Aim of the task: Return the records below exactly, leaving nothing out.

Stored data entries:
☆ ☆ ☆ ☆

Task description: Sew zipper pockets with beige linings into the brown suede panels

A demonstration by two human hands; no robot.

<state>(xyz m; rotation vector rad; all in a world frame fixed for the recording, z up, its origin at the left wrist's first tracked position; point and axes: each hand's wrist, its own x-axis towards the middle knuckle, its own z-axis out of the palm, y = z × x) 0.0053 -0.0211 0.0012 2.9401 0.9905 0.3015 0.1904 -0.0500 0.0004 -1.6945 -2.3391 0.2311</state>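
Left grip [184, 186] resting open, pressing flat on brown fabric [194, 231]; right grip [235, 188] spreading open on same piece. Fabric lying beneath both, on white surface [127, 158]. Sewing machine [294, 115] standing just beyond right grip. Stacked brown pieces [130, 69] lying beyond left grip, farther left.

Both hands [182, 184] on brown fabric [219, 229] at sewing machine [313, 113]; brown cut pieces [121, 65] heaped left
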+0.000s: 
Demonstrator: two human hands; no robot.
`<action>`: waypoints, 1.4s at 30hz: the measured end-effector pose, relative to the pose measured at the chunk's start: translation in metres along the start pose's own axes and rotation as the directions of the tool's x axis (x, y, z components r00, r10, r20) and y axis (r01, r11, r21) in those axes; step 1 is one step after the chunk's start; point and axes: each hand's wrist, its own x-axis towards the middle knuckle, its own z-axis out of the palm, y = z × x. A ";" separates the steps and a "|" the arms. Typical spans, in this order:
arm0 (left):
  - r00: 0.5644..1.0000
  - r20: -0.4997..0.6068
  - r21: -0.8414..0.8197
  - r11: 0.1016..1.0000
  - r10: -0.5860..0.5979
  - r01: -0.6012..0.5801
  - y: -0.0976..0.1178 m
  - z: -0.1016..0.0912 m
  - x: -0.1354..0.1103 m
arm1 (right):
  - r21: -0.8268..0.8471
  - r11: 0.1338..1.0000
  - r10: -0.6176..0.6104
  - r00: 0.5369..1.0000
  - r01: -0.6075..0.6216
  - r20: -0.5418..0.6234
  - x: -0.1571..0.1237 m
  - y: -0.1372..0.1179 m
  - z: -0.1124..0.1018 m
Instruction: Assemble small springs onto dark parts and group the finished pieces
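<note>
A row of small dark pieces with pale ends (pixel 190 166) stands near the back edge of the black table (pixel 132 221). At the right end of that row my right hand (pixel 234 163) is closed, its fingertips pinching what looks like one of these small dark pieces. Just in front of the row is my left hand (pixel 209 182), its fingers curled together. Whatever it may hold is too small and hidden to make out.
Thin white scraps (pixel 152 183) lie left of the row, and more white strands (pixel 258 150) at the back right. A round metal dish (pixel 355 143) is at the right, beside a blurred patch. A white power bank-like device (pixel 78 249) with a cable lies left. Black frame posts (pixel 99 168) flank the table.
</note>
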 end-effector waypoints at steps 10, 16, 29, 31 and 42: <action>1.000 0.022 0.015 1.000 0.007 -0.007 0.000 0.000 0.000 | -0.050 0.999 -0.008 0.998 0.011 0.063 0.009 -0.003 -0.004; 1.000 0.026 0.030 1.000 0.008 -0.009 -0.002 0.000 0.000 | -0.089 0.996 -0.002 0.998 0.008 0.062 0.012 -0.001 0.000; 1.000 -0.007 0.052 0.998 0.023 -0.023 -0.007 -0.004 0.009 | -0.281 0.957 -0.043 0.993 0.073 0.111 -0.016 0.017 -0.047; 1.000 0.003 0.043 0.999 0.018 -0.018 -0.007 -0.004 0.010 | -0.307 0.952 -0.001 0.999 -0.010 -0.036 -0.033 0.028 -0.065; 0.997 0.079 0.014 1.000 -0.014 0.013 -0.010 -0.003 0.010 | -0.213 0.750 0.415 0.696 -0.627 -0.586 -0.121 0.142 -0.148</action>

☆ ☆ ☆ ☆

Solution to the problem:
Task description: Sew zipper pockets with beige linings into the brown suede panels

A demonstration by two human hands; no robot.

<state>(xyz m; rotation vector rad; all in a world frame fixed for the recording, z up, its origin at the left wrist's first tracked position; point and axes: each hand's wrist, its own x-axis towards the middle knuckle, its own z-axis out of the palm, y = z × x) 0.0053 -0.0211 0.0012 2.9401 0.9905 0.3015 0.1904 -0.0500 0.0004 -1.6945 -2.3391 0.2311</state>
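Left grip [184, 186] resting open, pressing flat on brown fabric [194, 231]; right grip [235, 188] spreading open on same piece. Fabric lying beneath both, on white surface [127, 158]. Sewing machine [294, 115] standing just beyond right grip. Stacked brown pieces [130, 69] lying beyond left grip, farther left.

Both hands [182, 184] on brown fabric [219, 229] at sewing machine [313, 113]; brown cut pieces [121, 65] heaped left
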+0.000s: 
Demonstrator: two human hands; no robot.
`<action>`: waypoints, 1.4s at 30hz: the measured end-effector pose, relative to the pose measured at the chunk's start: translation in metres along the start pose's own axes and rotation as the directions of the tool's x axis (x, y, z components r00, r10, r20) and y axis (r01, r11, r21) in those axes; step 1 is one step after the chunk's start; point and axes: each hand's wrist, its own x-axis towards the middle knuckle, its own z-axis out of the palm, y = z × x. A ";" separates the steps and a "|" the arms. Typical spans, in this order:
arm0 (left):
  - r00: 0.5644..1.0000
  - r20: -0.4997..0.6068
  - r21: -0.8414..0.8197
  - r11: 0.1016..1.0000
  - r10: -0.5860..0.5979
  - r01: -0.6012..0.5801
  - y: -0.0976..0.1178 m
  - z: -0.1016..0.0912 m
  - x: -0.1354..0.1103 m
arm1 (right):
  - r21: -0.8268..0.8471
  - r11: 0.1338..1.0000
  - r10: -0.6176..0.6104
  - r00: 0.5369..1.0000
  - r01: -0.6075..0.6216
  - r20: -0.5418..0.6234
  - x: -0.1571..0.1237 m
  - y: -0.1372..0.1179 m
  - z: -0.1124..0.1018 m
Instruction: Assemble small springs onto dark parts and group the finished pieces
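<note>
A row of small dark pieces with pale ends (pixel 190 166) stands near the back edge of the black table (pixel 132 221). At the right end of that row my right hand (pixel 234 163) is closed, its fingertips pinching what looks like one of these small dark pieces. Just in front of the row is my left hand (pixel 209 182), its fingers curled together. Whatever it may hold is too small and hidden to make out.
Thin white scraps (pixel 152 183) lie left of the row, and more white strands (pixel 258 150) at the back right. A round metal dish (pixel 355 143) is at the right, beside a blurred patch. A white power bank-like device (pixel 78 249) with a cable lies left. Black frame posts (pixel 99 168) flank the table.
</note>
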 end-effector waypoints at steps 10, 16, 29, 31 and 42: <action>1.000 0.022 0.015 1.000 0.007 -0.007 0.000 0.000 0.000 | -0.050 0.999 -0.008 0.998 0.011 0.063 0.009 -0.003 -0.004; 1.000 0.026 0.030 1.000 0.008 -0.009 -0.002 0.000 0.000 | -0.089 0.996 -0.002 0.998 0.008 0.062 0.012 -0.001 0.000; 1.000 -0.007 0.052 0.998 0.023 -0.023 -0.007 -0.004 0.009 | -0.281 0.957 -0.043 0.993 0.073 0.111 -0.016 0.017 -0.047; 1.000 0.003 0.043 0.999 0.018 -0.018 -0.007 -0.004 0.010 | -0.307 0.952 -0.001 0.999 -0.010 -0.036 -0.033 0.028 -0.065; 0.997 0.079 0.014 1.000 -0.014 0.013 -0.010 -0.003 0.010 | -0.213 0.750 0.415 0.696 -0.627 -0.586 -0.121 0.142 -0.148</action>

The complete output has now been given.